=== WHAT YOU WILL DO ===
Return the lines below that contain the word "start".

=== INFORMATION ===

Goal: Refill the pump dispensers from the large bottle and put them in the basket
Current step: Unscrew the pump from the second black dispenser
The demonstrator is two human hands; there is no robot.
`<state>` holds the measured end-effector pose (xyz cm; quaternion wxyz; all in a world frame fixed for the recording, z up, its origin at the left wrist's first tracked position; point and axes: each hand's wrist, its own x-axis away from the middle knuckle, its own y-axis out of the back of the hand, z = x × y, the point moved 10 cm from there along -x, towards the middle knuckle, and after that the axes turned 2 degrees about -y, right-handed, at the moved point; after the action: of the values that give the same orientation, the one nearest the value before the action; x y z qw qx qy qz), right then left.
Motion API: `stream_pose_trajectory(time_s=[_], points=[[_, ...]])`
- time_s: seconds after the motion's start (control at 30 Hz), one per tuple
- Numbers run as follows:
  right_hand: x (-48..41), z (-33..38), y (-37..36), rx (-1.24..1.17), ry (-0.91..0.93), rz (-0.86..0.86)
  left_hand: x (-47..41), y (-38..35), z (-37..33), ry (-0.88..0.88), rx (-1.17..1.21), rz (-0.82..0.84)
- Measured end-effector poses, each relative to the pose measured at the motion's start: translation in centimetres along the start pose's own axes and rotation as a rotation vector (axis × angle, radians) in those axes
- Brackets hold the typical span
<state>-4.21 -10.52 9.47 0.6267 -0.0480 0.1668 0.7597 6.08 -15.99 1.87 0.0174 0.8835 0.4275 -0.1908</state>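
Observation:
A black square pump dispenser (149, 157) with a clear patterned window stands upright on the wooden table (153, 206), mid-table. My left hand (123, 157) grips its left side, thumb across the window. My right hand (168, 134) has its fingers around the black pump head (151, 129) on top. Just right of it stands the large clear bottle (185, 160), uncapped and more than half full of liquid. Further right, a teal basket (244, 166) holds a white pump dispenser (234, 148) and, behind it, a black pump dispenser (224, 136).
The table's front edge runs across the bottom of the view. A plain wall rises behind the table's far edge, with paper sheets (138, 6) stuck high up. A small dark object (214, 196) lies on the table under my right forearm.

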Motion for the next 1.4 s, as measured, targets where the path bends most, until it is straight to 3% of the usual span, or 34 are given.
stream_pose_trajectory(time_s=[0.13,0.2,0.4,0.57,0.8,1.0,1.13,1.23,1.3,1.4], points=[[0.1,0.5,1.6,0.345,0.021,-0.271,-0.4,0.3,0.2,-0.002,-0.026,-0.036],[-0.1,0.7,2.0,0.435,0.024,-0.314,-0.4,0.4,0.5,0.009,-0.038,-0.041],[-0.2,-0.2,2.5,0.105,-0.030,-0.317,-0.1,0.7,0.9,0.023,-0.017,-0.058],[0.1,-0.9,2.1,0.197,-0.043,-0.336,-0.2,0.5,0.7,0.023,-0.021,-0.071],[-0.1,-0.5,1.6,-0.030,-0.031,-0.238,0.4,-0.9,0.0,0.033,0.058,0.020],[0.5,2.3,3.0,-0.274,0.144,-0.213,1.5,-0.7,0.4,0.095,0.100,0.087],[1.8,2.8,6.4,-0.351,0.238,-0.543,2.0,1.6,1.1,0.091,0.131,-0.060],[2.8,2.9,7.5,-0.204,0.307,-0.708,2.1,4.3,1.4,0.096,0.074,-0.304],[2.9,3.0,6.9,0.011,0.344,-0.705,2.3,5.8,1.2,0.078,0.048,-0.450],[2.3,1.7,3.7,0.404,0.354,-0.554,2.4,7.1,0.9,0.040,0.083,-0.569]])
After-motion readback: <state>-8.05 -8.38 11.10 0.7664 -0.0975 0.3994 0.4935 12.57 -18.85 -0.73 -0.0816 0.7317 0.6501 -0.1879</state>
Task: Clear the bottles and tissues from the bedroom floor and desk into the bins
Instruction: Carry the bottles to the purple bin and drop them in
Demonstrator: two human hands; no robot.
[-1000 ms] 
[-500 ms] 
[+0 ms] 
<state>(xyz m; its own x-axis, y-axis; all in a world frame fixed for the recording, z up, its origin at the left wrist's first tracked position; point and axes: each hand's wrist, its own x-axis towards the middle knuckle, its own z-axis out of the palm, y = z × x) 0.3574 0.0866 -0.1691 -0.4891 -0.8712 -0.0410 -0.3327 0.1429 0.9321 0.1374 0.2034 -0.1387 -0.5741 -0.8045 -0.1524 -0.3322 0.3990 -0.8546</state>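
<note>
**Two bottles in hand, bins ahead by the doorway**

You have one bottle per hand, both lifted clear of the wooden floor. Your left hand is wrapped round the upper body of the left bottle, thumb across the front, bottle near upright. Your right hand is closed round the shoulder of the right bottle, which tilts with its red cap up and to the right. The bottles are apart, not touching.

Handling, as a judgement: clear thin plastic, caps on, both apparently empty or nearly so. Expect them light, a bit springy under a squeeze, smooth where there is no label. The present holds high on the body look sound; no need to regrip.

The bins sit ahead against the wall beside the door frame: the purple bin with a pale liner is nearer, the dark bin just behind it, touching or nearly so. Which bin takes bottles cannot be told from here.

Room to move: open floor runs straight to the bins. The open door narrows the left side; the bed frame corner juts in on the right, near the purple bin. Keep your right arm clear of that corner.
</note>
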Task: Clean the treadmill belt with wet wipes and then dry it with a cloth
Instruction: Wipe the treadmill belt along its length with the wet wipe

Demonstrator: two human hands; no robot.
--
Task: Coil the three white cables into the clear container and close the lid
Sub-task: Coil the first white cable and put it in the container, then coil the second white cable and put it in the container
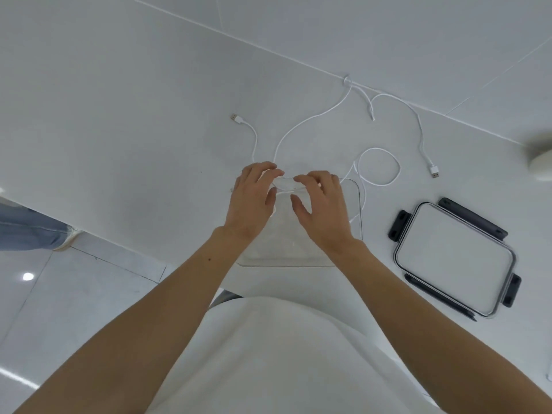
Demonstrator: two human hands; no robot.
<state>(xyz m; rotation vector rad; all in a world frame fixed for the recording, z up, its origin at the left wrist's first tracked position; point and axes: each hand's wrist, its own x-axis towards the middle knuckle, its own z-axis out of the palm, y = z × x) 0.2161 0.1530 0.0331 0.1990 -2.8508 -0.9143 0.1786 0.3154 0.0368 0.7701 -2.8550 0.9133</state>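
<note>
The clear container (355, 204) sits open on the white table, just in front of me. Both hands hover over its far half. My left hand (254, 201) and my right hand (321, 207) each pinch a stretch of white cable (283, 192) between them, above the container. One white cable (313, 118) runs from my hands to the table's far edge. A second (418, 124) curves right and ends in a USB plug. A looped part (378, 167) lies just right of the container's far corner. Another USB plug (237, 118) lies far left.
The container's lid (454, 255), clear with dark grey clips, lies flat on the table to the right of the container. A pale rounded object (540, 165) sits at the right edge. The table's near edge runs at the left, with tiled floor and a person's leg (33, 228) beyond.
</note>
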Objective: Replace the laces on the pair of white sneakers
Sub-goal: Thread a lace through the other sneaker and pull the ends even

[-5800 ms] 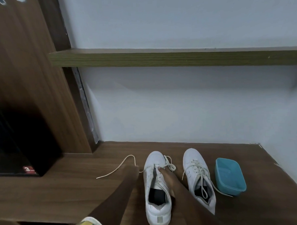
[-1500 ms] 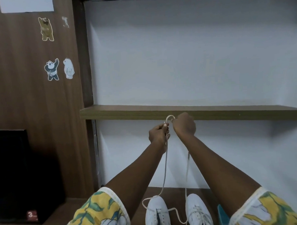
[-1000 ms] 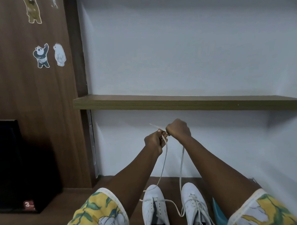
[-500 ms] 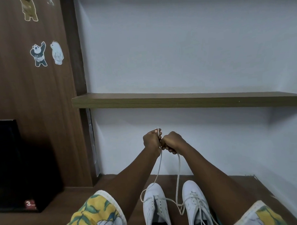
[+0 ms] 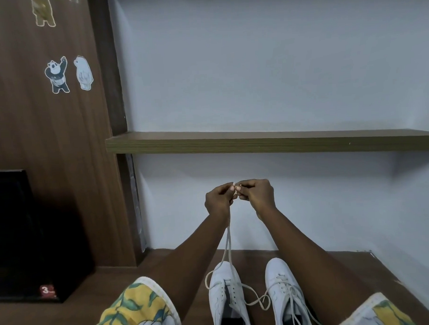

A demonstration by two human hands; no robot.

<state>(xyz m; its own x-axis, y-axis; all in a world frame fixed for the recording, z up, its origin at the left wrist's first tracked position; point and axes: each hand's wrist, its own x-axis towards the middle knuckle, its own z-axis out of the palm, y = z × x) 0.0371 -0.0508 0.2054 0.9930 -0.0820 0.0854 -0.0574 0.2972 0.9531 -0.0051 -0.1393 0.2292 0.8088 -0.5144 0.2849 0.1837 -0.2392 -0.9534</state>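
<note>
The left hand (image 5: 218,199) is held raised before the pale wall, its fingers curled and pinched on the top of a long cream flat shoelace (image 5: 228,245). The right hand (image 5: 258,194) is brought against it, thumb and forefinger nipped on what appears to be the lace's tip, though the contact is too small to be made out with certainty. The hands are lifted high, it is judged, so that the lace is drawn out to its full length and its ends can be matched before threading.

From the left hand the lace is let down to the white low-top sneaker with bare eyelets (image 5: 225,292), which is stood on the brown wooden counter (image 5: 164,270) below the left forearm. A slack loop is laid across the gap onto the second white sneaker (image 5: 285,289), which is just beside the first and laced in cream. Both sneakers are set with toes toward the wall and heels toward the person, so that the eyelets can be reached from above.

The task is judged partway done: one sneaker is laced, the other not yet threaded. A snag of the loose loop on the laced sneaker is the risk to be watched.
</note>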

=== RESULT FOR THIS TASK ===
- time_s: seconds after the motion's start (control at 30 Hz), one per tuple
- Measured end-effector poses, each relative to the pose measured at the motion's start: translation in centimetres along the start pose's own axes and rotation as a rotation vector (axis × angle, radians) in those axes

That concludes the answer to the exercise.